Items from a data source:
•••••

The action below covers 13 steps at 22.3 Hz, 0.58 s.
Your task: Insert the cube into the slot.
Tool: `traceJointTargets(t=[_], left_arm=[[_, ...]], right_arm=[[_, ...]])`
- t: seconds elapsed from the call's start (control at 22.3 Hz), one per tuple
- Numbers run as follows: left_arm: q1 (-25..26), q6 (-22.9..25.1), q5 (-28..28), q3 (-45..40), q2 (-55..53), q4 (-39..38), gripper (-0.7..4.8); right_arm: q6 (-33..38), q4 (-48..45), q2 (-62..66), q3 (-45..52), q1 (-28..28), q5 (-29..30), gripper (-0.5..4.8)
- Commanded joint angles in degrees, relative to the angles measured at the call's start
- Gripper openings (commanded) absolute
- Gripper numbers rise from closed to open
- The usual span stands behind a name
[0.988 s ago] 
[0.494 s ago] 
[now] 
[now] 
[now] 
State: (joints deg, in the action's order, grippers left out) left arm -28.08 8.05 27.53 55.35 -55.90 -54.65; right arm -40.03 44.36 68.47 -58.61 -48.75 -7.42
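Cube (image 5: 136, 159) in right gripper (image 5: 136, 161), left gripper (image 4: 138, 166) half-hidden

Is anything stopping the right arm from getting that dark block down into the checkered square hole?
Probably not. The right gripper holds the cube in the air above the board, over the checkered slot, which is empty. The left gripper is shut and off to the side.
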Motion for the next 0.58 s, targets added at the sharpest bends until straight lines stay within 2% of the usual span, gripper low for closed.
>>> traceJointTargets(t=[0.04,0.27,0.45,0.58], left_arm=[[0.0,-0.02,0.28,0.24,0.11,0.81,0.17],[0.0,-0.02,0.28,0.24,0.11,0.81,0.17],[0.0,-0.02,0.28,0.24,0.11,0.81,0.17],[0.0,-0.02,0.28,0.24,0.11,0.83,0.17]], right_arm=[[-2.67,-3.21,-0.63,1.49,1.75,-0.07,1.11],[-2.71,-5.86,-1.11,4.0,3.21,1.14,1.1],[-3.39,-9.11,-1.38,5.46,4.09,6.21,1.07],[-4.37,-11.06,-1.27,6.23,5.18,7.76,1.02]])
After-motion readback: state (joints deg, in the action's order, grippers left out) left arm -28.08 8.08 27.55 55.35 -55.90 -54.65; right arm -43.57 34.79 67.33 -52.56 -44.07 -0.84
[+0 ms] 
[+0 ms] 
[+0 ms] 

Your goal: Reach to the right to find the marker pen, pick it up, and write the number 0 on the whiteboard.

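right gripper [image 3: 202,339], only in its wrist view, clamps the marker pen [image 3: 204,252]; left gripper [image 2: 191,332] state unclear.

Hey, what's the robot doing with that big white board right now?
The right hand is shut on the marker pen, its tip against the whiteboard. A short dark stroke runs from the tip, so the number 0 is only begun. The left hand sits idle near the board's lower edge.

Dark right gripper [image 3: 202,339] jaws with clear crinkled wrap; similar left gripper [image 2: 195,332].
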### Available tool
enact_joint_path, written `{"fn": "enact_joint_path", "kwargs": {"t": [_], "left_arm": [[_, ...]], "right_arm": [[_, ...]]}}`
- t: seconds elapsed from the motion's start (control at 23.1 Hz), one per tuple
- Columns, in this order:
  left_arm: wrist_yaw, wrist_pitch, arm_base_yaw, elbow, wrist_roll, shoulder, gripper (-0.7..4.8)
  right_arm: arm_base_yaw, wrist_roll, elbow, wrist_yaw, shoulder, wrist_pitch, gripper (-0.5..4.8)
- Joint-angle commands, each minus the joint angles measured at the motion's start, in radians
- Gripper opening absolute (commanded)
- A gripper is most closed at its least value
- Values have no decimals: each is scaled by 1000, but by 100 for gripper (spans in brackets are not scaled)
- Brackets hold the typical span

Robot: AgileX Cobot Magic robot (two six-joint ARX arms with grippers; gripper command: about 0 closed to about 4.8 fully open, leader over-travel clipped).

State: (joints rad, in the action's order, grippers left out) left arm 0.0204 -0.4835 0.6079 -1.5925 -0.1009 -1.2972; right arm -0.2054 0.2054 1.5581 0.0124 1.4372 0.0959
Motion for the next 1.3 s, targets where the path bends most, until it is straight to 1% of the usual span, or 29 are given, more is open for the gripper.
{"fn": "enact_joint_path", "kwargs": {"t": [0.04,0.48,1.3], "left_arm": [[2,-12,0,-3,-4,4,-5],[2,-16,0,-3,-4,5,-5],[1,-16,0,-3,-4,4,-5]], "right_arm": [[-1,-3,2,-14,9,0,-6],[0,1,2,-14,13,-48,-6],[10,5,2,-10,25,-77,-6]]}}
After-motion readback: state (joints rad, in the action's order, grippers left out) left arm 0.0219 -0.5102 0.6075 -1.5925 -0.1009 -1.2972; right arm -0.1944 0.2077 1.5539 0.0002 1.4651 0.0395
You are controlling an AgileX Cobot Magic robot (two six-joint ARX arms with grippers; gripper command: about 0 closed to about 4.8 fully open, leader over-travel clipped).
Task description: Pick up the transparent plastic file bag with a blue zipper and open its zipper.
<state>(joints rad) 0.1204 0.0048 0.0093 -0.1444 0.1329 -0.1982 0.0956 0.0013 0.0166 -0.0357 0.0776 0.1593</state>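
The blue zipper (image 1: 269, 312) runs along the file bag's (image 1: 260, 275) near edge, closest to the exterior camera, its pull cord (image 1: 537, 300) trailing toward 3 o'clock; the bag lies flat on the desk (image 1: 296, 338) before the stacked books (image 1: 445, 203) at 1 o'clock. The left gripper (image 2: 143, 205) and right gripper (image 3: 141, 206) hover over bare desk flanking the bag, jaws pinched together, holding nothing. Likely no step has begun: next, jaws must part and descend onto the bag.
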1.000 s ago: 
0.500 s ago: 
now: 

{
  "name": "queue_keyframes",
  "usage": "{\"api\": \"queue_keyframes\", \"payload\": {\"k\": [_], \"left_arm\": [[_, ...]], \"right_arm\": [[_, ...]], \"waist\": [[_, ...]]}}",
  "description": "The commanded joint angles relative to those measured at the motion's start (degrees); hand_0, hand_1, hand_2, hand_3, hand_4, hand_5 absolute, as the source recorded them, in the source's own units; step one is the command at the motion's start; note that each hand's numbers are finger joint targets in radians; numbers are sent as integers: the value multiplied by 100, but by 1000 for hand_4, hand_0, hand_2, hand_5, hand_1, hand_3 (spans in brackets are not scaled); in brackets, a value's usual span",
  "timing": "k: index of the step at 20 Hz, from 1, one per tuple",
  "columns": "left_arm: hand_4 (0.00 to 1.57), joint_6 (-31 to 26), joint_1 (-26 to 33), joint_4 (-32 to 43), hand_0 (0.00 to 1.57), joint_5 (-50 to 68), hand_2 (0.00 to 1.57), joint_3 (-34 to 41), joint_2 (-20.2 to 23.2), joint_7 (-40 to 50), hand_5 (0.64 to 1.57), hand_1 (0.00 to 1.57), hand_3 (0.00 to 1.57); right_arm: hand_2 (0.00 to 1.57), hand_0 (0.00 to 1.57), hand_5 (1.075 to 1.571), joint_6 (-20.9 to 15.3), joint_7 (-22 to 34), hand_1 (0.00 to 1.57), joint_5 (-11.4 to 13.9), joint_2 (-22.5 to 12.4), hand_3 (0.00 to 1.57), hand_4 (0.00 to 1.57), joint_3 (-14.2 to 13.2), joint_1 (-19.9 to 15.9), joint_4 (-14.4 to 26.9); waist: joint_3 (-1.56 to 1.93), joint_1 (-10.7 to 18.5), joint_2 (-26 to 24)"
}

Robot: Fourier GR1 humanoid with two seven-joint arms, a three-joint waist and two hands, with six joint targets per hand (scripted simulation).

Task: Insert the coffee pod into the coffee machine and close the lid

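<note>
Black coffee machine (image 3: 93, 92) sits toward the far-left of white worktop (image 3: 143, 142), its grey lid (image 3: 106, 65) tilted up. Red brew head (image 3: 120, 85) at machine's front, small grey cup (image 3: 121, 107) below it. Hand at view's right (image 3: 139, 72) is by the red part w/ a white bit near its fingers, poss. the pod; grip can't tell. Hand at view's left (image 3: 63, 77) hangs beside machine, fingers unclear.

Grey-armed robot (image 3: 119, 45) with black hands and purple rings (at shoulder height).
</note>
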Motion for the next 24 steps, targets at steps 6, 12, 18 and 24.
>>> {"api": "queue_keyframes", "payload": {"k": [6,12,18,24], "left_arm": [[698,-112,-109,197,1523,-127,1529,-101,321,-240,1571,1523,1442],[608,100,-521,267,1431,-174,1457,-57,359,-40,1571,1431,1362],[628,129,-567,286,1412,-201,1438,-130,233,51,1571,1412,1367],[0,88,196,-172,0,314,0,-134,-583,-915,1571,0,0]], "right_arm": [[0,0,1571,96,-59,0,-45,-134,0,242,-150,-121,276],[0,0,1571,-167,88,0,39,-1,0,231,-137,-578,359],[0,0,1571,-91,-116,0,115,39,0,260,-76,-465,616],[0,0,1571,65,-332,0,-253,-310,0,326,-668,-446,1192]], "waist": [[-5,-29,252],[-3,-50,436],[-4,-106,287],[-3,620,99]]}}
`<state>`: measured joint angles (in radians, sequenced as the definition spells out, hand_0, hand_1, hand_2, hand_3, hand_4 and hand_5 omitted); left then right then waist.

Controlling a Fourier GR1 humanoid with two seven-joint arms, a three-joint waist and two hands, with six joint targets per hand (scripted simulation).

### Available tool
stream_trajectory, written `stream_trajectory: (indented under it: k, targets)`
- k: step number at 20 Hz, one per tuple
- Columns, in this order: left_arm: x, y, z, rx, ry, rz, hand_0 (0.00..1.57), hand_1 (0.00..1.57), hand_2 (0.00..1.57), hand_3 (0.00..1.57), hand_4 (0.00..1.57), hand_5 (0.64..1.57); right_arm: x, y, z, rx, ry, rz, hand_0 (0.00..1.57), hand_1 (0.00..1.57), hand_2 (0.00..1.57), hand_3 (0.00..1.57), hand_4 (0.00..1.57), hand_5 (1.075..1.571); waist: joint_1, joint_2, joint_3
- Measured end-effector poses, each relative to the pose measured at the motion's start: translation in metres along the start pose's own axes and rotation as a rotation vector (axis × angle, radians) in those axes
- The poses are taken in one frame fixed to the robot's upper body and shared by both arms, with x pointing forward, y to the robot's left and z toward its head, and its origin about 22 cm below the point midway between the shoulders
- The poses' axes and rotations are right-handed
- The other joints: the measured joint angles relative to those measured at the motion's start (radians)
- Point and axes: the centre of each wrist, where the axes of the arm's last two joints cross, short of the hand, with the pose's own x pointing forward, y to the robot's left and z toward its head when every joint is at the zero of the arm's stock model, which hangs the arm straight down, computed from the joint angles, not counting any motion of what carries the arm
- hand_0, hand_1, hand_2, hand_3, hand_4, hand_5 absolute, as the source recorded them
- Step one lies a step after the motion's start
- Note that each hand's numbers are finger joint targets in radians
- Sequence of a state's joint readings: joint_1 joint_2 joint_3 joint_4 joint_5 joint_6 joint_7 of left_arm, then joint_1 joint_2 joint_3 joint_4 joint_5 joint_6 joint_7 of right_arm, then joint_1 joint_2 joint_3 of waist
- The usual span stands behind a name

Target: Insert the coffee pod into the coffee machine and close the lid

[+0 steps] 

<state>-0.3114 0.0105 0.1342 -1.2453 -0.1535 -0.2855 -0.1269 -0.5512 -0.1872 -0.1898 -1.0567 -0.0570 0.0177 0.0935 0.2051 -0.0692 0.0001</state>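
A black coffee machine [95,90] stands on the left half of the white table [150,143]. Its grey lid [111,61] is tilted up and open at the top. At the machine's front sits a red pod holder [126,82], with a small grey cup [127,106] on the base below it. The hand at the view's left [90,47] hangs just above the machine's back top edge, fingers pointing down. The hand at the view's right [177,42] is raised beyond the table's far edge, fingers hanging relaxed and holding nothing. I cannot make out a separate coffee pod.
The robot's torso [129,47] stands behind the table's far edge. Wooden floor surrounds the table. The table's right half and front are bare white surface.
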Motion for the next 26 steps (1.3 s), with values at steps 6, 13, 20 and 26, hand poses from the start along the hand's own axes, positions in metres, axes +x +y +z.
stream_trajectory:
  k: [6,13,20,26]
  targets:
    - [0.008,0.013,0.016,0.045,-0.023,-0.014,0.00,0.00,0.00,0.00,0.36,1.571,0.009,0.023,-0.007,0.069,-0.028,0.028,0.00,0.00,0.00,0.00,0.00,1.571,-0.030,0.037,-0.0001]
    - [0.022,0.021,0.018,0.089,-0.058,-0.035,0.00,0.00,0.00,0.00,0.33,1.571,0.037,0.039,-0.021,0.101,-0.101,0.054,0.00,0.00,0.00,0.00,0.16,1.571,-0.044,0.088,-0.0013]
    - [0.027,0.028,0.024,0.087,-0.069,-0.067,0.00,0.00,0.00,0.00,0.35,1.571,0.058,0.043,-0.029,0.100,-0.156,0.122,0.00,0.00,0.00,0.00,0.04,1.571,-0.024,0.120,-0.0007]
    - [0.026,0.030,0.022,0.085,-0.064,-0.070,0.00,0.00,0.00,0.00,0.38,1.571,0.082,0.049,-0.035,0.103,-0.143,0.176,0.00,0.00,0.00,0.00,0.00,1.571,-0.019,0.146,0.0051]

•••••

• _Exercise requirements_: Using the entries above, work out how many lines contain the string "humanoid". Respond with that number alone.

• _Reply to the exercise_: 2